Task requirements:
Because the copy must hold no pictures, return the data below with all of its words intact.

Stored data:

┄┄┄┄┄┄┄┄┄┄┄┄┄┄┄┄┄┄┄┄

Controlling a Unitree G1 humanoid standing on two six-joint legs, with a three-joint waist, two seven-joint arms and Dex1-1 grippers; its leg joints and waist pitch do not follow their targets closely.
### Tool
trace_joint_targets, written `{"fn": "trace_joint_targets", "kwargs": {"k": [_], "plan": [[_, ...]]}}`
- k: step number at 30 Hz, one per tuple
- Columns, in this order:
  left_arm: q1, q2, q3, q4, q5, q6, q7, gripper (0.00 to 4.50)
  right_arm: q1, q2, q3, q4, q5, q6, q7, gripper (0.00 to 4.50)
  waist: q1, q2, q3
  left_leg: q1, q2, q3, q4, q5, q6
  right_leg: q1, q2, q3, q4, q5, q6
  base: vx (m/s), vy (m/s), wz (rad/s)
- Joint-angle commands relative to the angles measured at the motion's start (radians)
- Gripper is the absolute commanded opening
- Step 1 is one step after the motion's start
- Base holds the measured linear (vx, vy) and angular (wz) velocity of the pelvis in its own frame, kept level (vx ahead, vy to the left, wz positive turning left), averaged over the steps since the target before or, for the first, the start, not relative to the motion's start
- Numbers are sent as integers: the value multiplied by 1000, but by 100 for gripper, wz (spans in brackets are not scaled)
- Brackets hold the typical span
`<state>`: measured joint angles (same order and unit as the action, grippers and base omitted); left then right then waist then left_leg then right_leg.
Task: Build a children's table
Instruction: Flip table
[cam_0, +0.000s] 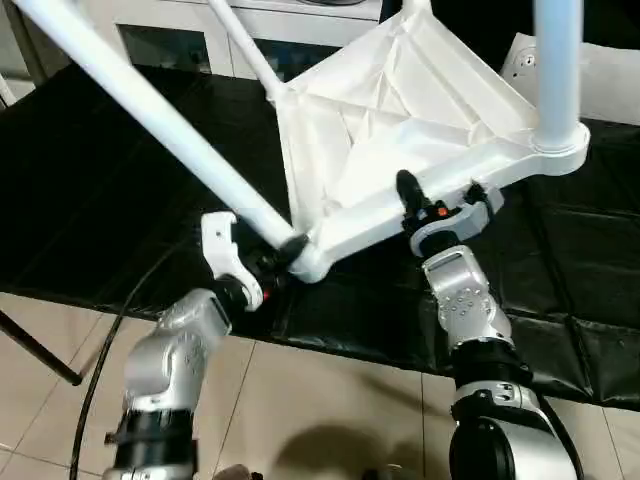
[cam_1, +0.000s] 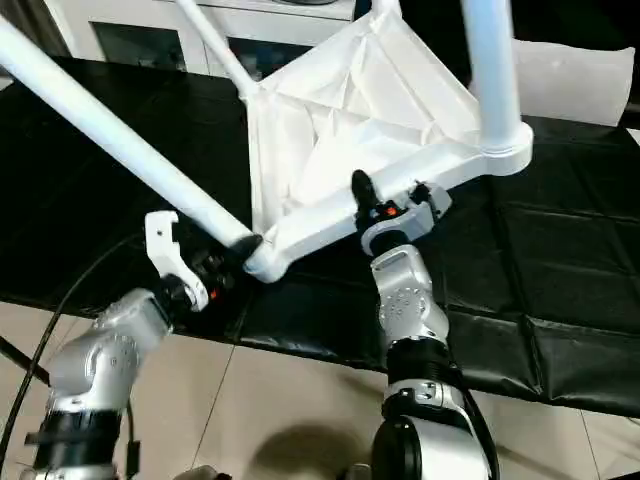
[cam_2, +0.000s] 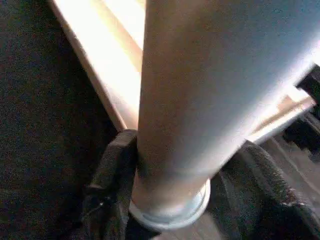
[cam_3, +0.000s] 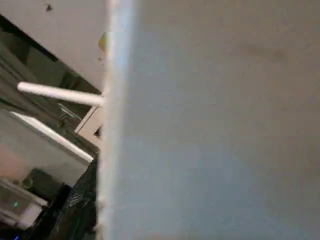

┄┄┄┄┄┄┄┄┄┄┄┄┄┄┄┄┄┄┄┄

Written answer:
Controlling a Unitree G1 humanoid standing on two six-joint legs, with a three-joint waist, two seven-joint arms and Dex1-1 grippers; its leg joints and waist pitch do not follow their targets closely.
### Tool
trace_joint_targets, written `{"fn": "trace_joint_targets", "kwargs": {"k": [_], "plan": [[_, ...]]}}`
- k: step number at 30 Hz, one per tuple
- Columns, in this order:
  left_arm: q1, q2, q3, q4, q5, q6, q7, gripper (0.00 to 4.50)
  right_arm: q1, q2, q3, q4, q5, q6, q7, gripper (0.00 to 4.50)
  waist: q1, q2, q3
  left_leg: q1, q2, q3, q4, q5, q6
  right_leg: q1, q2, q3, q4, q5, q6
  base: vx (m/s), vy (m/s), wz (rad/s)
- Joint-angle commands relative to the angles measured at the motion's start (radians)
- Gripper is the absolute commanded opening
- Step 1 is one step after the motion's start
- Base holds the measured linear (vx, vy) and angular (wz) velocity of the pelvis in its own frame, kept level (vx ahead, vy to the left, wz positive turning left), averaged over the steps since the target before or, for the first, the start, not relative to the motion's start
- Numbers are sent as integers: the value multiplied by 1000, but by 100 for gripper, wz (spans in brackets are not scaled)
- Brackets hold the typical span
`<state>`: measured joint angles (same order and unit as the action, grippers and base omitted); left then right then waist then left_leg then right_leg.
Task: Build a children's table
Instruction: Flip table
[cam_0, +0.000s] 
[cam_1, +0.000s] 
[cam_2, +0.000s] 
[cam_3, +0.000s] 

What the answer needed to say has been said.